- What you will do
The required result is each line of the entries below containing the string "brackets".

- Extracted records
==========

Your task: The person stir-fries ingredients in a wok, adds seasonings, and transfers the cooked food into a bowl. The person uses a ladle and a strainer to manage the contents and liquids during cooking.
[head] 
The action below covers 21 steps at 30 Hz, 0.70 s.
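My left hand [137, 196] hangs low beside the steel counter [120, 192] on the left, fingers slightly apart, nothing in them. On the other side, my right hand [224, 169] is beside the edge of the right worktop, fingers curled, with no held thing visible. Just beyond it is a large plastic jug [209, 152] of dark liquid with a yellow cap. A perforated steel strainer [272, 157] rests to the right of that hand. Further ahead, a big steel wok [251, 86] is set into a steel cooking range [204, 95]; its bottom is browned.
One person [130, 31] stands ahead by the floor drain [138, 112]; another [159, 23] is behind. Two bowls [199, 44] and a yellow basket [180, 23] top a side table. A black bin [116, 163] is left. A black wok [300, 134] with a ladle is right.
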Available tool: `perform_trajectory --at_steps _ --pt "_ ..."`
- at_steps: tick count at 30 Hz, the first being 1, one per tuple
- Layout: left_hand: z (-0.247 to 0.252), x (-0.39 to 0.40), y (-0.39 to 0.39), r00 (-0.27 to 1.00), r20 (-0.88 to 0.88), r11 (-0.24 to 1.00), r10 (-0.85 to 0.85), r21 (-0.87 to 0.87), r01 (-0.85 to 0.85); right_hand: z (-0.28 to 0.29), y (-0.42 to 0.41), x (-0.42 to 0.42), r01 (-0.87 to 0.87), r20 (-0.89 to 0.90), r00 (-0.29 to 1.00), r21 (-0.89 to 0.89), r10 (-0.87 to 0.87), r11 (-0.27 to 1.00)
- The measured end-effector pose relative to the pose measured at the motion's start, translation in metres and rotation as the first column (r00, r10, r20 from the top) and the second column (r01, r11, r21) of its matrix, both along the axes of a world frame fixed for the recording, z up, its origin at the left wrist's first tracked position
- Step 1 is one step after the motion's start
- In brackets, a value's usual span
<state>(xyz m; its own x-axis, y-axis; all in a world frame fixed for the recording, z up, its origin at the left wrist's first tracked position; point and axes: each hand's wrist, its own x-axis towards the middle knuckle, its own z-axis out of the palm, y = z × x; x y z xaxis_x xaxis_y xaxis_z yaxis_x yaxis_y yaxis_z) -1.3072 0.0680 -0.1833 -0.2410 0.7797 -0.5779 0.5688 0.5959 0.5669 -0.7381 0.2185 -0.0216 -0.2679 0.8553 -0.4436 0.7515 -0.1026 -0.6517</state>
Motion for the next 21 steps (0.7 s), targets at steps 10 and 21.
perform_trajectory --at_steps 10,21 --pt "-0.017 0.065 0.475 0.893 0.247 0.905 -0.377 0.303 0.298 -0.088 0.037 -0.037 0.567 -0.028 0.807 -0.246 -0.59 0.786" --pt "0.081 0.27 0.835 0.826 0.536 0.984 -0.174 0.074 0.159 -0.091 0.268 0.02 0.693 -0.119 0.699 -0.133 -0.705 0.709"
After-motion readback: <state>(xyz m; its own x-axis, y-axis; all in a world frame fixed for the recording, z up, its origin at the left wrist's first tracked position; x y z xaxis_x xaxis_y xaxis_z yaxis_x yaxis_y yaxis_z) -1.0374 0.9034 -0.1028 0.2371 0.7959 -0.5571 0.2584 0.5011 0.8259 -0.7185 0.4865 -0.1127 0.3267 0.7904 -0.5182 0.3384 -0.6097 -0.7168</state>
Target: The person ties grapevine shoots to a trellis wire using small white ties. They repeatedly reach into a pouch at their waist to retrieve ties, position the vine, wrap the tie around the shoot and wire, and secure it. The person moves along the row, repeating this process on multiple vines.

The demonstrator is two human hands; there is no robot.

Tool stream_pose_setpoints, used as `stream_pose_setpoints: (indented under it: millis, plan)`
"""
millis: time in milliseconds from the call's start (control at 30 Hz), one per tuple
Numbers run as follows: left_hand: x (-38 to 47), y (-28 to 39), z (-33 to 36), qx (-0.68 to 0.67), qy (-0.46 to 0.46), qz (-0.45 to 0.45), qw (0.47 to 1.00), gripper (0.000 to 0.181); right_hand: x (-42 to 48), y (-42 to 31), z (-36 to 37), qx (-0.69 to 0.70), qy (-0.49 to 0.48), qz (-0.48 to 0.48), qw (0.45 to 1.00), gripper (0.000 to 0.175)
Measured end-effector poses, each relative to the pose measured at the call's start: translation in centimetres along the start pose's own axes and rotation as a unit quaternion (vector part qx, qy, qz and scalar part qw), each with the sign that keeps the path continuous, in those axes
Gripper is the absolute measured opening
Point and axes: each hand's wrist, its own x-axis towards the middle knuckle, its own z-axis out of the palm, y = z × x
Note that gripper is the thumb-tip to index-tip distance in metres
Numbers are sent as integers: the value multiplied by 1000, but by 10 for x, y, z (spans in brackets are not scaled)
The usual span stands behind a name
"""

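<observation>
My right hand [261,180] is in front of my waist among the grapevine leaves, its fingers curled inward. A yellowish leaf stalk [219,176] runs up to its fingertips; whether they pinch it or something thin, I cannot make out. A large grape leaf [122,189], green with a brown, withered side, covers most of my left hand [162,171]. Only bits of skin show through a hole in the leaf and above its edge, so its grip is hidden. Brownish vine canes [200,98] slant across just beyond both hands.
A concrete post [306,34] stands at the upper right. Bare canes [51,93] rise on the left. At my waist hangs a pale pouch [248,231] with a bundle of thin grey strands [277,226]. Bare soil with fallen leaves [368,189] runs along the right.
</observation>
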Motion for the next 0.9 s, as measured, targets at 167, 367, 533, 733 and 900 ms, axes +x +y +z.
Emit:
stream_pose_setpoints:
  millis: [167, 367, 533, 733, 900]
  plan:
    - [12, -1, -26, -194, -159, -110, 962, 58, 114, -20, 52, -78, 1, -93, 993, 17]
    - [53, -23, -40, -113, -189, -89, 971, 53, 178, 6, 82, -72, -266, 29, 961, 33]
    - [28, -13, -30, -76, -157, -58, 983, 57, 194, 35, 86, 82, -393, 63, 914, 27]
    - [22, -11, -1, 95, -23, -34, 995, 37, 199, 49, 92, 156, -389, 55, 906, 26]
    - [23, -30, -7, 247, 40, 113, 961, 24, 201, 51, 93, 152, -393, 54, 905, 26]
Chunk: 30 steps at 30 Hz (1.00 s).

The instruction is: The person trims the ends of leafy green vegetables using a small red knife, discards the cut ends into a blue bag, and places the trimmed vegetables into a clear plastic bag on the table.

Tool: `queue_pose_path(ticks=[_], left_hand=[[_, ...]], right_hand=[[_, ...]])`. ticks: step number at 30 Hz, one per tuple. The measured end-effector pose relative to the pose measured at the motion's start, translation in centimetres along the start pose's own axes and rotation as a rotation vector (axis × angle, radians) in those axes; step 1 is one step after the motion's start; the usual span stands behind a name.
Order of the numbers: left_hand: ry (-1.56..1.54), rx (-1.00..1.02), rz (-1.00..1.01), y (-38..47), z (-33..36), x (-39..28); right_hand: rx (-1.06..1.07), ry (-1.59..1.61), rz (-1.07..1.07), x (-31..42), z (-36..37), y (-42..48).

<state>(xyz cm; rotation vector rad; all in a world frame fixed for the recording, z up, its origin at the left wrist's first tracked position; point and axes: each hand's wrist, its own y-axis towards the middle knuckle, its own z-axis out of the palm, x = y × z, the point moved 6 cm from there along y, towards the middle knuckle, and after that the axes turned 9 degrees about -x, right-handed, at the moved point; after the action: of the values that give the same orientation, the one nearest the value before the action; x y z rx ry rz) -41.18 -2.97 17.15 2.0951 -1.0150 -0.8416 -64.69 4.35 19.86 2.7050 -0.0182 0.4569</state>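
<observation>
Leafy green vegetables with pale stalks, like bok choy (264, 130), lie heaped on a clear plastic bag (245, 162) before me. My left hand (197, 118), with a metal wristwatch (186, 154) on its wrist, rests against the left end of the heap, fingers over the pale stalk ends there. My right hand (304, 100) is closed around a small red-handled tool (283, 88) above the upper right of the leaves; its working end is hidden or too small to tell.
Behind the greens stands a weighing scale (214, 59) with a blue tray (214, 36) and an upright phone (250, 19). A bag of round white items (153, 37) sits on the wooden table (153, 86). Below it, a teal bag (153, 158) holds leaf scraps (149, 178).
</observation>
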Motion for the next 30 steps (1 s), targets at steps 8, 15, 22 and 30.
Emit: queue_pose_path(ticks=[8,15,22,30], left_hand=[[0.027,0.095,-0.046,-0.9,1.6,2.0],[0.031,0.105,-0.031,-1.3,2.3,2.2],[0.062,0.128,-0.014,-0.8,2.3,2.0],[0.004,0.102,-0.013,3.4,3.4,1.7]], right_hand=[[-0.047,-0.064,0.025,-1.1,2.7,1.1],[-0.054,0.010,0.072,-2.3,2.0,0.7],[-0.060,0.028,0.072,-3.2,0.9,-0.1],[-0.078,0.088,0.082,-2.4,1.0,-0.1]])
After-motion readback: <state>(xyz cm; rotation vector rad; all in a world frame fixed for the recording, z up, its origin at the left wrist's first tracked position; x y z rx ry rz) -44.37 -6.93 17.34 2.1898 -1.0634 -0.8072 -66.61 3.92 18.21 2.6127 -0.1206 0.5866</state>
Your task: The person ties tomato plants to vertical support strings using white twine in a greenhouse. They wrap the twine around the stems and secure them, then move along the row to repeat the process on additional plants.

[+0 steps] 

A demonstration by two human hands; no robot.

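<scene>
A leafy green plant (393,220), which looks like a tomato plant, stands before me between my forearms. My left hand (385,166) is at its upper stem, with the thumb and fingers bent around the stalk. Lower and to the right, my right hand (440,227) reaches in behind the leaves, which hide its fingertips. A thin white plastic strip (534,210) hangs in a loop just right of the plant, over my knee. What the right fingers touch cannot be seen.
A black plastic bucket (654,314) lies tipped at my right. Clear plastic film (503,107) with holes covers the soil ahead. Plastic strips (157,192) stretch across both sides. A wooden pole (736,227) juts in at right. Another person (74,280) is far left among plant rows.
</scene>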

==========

- Response to this exercise
- In brackets, a value's usual span
Numbers are sent as integers: the value multiplied by 1000, but by 10 for x, y, z (spans in brackets are not scaled)

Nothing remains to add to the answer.